Although the atlantoaxial spine accounts for approximately 14% of all spinal cord tumors[9], there are still limited published reports about its clinical features and overall postoperative outcome. The atlantoaxial spine has specific anatomical complexities not found at the other spinal levels. Thus, a detailed understanding of this condition is paramount for safe and efficient surgical intervention of tumors located at this level. In this study, all patients underwent a one-stage posterior approach, and our results demonstrate that this approach provided the adequate exposure required for safe and complete tumor resection. The results also revealed an improved overall postoperative neurological function at the last follow-up.
Currently, the various surgical approaches employed for the resection of atlantoaxial IDEM tumors include anterior, anterolateral, posterior and combined anterior and posterior approaches. The anterior approach provides the most direct access to intradural lesions ventral to the craniocervical junction. Thus, the procedure is advantageous for the exposure of ventral IDEM tumors without the need for extensive manipulation of the cervical spinal cord. However, the available surgical corridor is narrow and shallow, and access to lateral masses is limited[10]. Therefore, this approach is infrequently used for intradural tumor resections and has been used for the removal of small lesions ventral to the mid-portion of the atlantoaxial spine without spinal cord compression[11,12]. However, there is an increased difficulty in achieving watertight closure of the dura mater. Posterior approach atlantoaxial IDEM tumor resection is a familiar, low-risk procedure used by spine surgeons. In most instances, adequate exposure can be attained using the standard posterior approach with laminectomy. In addition, the standard posterior approach allows for direct ventral canal access via the removal of lateral bone structures, such as facet joints, or part of the pedicle. The cervical spinal cord is more susceptible to intraoperative damage; therefore, there is the need to secure a wide operative field to allow for gentle maneuvering of the spinal cord. Successful cervical tumor resection includes successful gross total tumor resection, and gentle manipulation of the spinal cord can help minimize postoperative neurological deficits and maximize postoperative neurological symptom recovery[13]. In this study, the surgical technique used in all patients included C1-C2 Laminectomy, which was occasionally combined with unilateral facetectomy on the tumor side.
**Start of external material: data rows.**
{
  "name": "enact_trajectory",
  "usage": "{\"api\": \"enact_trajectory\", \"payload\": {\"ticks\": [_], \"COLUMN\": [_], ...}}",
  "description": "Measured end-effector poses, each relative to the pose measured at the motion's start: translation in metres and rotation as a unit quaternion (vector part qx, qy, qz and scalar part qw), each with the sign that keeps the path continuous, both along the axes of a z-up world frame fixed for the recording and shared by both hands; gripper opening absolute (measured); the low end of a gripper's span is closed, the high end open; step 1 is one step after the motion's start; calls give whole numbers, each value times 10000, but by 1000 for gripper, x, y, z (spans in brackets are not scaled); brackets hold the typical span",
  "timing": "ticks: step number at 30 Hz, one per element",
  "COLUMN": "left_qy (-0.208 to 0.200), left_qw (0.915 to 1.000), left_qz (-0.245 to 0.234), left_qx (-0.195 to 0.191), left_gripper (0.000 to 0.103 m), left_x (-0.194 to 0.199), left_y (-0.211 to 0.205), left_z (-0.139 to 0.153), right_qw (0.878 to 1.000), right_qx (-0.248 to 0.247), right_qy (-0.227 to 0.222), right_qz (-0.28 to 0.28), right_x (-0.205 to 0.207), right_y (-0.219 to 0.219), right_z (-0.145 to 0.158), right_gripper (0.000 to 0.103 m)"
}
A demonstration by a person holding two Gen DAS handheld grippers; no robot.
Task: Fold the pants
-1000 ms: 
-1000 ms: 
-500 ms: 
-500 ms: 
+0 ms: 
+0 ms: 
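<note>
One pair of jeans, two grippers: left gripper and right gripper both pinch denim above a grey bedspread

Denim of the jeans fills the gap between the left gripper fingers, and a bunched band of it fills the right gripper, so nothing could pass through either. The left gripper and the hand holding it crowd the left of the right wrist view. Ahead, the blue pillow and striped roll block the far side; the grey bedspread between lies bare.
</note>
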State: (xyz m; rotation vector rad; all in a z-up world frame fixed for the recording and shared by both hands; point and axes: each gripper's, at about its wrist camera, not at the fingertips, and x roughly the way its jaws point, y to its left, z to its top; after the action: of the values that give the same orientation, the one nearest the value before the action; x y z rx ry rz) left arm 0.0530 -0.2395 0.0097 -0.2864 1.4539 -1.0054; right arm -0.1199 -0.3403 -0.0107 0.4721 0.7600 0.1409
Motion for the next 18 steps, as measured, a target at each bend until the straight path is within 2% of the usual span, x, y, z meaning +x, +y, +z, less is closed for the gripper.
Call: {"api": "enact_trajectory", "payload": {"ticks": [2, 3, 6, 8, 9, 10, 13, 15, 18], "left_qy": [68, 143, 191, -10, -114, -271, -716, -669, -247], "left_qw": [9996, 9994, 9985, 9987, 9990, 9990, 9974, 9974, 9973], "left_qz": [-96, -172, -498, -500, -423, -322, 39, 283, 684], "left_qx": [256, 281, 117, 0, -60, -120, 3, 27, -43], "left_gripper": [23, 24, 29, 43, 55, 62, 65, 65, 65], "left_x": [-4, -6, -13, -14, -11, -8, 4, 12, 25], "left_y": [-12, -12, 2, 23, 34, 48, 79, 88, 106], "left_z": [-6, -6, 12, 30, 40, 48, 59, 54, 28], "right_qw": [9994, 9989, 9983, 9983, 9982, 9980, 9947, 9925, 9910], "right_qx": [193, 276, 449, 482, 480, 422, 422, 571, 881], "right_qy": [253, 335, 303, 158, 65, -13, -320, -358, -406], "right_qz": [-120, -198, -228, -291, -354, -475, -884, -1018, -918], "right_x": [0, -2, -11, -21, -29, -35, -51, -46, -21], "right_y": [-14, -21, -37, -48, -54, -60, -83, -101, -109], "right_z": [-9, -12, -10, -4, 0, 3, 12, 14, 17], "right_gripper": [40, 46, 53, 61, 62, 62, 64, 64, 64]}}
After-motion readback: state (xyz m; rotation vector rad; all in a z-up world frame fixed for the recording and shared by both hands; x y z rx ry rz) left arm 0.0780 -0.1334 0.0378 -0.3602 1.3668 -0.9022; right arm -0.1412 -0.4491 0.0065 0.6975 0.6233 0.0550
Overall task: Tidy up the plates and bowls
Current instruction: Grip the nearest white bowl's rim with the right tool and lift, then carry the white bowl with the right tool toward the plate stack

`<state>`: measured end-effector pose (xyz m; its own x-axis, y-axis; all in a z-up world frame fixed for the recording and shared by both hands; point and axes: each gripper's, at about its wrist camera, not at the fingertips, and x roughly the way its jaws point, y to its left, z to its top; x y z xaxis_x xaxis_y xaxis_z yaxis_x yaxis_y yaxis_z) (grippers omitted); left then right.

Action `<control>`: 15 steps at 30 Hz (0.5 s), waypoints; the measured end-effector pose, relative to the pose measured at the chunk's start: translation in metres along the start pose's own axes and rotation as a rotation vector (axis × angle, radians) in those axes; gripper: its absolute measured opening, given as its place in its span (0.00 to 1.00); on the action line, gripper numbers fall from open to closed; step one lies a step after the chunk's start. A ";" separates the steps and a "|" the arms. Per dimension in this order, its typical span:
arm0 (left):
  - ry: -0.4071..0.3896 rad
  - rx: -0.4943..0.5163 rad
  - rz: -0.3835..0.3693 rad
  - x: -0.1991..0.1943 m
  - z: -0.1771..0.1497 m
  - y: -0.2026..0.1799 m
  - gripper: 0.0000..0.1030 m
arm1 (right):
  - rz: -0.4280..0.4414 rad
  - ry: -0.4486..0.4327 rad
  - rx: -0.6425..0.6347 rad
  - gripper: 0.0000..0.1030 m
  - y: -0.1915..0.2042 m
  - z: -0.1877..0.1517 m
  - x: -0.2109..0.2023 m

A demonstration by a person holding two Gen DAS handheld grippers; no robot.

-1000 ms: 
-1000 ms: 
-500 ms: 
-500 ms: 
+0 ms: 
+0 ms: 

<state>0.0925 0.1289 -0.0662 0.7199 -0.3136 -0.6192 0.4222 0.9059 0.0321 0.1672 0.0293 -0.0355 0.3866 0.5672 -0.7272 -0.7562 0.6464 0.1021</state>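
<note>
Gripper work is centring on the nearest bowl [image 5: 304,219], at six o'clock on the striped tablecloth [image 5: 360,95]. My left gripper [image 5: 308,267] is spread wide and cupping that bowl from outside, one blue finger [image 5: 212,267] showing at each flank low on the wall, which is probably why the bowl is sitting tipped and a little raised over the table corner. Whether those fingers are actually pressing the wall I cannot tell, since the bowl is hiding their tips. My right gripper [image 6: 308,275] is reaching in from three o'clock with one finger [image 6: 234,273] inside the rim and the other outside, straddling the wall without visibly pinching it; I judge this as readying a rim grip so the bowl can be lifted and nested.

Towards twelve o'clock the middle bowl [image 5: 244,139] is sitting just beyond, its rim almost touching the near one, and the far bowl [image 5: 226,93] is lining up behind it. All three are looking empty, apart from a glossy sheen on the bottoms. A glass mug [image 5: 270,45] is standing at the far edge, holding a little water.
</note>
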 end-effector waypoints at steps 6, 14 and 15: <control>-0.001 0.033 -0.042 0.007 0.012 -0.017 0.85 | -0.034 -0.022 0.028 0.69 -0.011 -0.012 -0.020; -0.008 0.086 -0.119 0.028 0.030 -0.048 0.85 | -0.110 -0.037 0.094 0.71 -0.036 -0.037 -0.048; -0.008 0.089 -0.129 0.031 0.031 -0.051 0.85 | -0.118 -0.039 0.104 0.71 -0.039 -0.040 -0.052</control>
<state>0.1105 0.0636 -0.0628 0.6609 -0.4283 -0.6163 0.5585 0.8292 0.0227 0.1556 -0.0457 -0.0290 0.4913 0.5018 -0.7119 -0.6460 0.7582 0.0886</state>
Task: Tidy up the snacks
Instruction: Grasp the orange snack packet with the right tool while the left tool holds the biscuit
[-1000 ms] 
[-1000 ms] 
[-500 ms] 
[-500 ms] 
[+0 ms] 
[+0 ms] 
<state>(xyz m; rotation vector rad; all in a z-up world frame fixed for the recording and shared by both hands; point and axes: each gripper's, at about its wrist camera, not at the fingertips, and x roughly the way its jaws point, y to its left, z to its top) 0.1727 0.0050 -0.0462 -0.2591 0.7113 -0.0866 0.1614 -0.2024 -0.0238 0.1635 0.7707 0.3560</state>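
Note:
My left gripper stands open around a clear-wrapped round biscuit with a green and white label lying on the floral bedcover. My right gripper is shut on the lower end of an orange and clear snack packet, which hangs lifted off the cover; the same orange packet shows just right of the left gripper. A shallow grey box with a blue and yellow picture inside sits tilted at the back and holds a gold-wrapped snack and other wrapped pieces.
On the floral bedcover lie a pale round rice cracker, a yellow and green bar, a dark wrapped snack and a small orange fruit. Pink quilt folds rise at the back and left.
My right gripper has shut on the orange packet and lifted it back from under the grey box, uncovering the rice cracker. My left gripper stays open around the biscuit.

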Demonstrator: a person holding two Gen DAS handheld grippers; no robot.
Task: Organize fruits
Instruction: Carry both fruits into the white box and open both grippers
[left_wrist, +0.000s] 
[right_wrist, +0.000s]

This process provides sufficient extraspinal and intraspinal access for tumor excision and produces satisfactory postoperative outcomes. Our results showed that atlantoaxial IDEM tumors smaller than 10 mm, even those located ventral to the spinal canal, can be safely and completely removed via posterior approach laminectomy and/or unilateral facetectomy.
The development of postlaminectomy kyphosis following cervical IDEM tumors resection is a relatively common problem with a reported incidence rate between 24% and 75%[14,15]. However, the incidence of craniocervical instability or deformity in relation to C1-C2 Laminectomy has not been reported[16-19]. Increased risk of postoperative deformity have been reported to correlate with C2 Laminectomy[15], facet joint damage[20], and preoperative loss of cervical lordosis[21]. Additionally, there are reported cases of intraspinal tumors causing preoperative spinal deformities[22]. Thus, an inevitable risk of postoperative atlantoaxial instability and/or deformity is noted following C1-C2 Laminectomy.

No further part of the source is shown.